* [PROMPT]:
Produce an exact copy of the first line of the data below and each line after it, please, up to and including the one with "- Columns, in".

════════════════════

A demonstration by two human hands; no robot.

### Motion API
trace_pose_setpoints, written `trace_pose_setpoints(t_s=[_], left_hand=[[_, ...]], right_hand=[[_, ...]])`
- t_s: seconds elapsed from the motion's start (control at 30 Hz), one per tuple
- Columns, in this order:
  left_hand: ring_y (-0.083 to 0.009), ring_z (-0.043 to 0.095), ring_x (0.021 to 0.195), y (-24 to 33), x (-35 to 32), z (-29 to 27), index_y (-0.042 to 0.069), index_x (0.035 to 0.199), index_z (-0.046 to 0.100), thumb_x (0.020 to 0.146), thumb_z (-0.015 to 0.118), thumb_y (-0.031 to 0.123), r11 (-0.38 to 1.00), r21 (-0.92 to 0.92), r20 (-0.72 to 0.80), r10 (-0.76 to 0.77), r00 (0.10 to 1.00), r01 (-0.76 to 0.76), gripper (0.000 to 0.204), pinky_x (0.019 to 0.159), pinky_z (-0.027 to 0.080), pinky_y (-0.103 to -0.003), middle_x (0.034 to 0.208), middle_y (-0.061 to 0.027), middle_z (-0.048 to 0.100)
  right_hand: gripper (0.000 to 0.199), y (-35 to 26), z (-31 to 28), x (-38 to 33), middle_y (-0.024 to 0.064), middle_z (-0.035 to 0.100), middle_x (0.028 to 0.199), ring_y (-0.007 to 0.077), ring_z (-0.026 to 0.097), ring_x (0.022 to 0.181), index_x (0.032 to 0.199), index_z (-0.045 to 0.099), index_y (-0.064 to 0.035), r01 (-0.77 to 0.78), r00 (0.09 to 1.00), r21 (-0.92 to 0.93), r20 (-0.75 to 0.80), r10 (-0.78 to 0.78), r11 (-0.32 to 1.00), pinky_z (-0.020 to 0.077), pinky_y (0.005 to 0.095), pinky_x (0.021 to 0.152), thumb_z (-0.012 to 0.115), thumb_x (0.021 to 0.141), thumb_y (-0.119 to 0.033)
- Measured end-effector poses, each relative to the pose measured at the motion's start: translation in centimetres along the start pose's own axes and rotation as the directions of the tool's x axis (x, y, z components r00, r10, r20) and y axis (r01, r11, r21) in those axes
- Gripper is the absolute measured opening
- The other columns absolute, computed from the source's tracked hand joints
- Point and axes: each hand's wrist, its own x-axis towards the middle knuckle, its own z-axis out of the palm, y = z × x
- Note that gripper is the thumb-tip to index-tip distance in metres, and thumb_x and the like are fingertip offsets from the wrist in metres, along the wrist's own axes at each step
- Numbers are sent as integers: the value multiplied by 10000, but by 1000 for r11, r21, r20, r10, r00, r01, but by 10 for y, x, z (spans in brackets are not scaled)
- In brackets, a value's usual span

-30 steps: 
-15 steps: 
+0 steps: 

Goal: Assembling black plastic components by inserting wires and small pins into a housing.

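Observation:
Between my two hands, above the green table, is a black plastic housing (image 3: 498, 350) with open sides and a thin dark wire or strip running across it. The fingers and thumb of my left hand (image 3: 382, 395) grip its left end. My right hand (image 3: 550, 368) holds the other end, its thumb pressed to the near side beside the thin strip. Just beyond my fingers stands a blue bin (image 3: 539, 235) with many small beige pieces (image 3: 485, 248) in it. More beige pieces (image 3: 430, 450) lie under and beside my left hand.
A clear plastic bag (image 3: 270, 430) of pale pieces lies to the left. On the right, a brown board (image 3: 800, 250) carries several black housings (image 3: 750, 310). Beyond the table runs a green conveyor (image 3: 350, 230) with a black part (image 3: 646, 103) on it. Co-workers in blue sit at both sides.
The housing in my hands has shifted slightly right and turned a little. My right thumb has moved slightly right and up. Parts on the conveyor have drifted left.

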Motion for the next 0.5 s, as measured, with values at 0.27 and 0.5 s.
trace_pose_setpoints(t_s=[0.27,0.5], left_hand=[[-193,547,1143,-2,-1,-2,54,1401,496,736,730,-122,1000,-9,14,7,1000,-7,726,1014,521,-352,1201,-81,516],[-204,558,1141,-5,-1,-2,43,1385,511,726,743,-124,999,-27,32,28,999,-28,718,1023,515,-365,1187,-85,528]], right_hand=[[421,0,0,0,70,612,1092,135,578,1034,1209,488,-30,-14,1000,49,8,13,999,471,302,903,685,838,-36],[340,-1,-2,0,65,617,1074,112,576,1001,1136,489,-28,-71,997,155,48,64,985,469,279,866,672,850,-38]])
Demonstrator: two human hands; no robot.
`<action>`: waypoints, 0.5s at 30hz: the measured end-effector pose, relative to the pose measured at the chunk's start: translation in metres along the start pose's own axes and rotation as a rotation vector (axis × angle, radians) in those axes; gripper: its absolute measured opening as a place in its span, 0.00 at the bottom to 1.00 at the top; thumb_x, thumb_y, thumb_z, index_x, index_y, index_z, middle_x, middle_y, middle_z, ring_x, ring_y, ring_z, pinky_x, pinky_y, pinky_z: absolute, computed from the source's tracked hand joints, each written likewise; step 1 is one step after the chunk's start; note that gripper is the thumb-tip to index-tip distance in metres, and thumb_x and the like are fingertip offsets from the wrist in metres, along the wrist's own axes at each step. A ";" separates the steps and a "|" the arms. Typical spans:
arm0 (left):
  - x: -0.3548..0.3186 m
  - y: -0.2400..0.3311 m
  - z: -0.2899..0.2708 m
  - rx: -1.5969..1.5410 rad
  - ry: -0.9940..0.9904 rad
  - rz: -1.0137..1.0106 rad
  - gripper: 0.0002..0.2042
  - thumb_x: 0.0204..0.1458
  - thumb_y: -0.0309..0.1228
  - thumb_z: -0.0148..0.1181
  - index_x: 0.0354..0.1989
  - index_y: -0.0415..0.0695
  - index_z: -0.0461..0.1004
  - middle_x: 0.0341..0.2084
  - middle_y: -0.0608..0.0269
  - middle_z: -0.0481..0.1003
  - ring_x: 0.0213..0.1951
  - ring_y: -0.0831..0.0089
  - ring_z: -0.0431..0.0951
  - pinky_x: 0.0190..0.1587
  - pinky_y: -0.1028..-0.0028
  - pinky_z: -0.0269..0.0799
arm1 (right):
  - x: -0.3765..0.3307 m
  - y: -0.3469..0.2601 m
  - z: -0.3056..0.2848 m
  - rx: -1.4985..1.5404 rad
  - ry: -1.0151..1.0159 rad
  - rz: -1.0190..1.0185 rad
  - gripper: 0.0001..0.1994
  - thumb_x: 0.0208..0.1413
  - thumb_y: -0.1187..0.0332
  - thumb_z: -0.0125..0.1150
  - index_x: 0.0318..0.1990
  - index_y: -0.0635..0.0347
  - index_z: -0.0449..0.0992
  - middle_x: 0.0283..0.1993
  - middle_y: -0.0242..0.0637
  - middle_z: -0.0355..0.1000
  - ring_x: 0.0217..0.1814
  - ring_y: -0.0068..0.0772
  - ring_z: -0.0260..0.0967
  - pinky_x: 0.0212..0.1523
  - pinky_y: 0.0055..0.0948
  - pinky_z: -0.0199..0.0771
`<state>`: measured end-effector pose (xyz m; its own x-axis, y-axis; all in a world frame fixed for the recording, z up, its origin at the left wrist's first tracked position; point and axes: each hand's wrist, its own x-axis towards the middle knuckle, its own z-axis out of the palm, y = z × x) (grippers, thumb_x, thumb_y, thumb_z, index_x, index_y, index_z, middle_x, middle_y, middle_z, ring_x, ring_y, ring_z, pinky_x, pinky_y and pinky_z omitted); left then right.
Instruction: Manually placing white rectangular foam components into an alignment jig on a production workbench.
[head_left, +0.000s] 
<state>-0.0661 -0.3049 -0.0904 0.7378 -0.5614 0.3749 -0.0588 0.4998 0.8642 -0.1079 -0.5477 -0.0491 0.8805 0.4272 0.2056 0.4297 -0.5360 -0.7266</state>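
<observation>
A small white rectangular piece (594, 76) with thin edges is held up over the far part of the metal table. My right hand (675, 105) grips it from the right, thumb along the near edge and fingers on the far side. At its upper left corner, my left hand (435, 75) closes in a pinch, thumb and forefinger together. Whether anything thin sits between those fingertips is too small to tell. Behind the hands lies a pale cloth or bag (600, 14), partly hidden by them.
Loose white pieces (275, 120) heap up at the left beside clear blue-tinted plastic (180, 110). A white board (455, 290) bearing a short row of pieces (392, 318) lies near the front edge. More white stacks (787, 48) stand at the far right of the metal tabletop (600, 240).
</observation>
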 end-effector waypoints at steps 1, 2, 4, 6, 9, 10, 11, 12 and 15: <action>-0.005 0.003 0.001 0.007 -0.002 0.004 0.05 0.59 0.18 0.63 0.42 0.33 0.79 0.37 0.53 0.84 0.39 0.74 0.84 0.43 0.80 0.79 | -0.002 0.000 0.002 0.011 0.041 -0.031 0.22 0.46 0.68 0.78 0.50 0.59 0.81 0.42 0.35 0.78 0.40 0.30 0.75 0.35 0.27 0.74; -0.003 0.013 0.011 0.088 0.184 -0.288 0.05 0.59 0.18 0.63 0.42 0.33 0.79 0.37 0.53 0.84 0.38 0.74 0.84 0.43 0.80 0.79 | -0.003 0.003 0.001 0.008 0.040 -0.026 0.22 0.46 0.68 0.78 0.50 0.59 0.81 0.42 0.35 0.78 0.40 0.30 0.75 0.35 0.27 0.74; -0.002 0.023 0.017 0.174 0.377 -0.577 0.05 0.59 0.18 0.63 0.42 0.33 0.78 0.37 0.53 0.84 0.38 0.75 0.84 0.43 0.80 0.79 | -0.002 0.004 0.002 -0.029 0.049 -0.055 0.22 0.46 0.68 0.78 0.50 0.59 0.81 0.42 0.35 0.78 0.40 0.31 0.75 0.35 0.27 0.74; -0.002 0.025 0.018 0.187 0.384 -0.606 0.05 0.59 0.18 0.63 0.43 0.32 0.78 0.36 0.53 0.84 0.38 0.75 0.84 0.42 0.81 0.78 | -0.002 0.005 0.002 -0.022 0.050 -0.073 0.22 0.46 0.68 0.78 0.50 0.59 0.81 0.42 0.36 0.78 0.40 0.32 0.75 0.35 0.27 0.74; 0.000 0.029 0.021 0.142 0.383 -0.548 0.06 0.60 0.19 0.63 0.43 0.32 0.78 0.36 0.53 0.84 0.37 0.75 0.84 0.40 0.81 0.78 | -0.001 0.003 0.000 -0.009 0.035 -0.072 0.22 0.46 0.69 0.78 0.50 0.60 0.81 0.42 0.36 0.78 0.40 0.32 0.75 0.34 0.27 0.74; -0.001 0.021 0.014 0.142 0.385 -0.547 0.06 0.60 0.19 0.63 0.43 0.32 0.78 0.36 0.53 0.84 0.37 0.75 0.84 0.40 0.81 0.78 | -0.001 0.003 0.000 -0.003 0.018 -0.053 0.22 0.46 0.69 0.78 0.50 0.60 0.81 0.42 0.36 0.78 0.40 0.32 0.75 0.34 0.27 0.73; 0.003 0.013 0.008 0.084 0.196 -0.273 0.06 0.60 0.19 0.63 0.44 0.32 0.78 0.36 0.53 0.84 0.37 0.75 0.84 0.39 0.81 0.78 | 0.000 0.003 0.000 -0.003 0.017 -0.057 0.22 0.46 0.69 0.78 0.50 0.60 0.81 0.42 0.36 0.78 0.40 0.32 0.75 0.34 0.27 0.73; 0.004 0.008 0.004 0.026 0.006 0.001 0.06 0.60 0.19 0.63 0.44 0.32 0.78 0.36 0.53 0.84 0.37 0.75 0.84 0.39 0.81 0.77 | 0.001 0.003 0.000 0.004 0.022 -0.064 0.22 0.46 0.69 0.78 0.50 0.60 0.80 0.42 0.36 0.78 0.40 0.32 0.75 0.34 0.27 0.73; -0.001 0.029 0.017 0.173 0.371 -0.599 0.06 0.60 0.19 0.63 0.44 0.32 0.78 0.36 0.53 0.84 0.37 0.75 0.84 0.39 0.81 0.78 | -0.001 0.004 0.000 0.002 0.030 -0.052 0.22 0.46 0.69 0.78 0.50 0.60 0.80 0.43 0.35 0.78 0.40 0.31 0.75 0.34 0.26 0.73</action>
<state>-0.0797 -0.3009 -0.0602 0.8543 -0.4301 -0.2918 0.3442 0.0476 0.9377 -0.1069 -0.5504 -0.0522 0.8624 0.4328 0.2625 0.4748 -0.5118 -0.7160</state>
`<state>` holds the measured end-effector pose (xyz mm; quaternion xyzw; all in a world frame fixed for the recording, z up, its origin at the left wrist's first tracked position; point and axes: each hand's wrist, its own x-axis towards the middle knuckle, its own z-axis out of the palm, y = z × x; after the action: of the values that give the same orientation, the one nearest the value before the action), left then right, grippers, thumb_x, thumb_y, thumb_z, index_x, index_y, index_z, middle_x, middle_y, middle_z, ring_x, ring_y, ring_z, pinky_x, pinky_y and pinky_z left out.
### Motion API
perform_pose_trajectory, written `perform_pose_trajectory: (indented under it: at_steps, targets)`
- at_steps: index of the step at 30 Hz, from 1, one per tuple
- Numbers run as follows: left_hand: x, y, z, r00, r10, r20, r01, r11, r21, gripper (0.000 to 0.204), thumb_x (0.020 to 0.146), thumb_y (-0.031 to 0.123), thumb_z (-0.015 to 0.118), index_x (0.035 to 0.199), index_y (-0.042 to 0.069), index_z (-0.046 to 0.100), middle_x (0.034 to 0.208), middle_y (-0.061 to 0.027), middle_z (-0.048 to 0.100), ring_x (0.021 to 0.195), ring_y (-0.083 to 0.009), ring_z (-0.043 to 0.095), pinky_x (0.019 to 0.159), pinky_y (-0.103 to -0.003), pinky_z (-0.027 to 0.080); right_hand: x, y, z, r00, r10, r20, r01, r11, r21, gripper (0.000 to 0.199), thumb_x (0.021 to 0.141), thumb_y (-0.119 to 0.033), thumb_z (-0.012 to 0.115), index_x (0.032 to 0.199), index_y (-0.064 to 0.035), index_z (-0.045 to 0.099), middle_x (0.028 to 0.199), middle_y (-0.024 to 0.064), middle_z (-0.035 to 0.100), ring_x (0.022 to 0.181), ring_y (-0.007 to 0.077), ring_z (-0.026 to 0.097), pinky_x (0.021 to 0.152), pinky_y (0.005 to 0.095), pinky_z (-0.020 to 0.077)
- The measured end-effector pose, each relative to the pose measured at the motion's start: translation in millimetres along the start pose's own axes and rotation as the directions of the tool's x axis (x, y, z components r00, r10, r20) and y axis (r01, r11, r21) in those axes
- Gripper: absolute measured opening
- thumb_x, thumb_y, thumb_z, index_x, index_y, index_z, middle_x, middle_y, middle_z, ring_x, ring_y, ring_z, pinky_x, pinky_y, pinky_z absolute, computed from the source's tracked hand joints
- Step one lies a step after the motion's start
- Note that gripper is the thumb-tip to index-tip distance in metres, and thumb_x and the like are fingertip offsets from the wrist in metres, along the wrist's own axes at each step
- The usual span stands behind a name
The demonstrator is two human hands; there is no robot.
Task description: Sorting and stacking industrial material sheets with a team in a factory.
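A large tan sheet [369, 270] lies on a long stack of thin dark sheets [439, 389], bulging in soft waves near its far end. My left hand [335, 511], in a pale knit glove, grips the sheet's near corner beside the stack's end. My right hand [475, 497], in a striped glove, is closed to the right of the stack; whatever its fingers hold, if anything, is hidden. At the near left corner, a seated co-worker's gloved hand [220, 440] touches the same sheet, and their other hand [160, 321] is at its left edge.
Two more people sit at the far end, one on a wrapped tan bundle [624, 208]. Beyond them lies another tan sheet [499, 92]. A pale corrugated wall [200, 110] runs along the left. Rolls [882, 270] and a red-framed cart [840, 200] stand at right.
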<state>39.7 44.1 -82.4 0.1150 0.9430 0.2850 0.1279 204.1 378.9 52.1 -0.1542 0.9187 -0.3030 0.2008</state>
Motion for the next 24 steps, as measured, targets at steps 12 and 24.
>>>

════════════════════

* [OUTPUT]:
A demonstration by two human hands; no robot.

### Motion API
trace_pose_setpoints, written `trace_pose_setpoints(t_s=[_], left_hand=[[_, ...]], right_hand=[[_, ...]])`
- t_s: seconds elapsed from the motion's start (control at 30 Hz), one per tuple
- Columns, in this order:

Nothing else goes in the answer.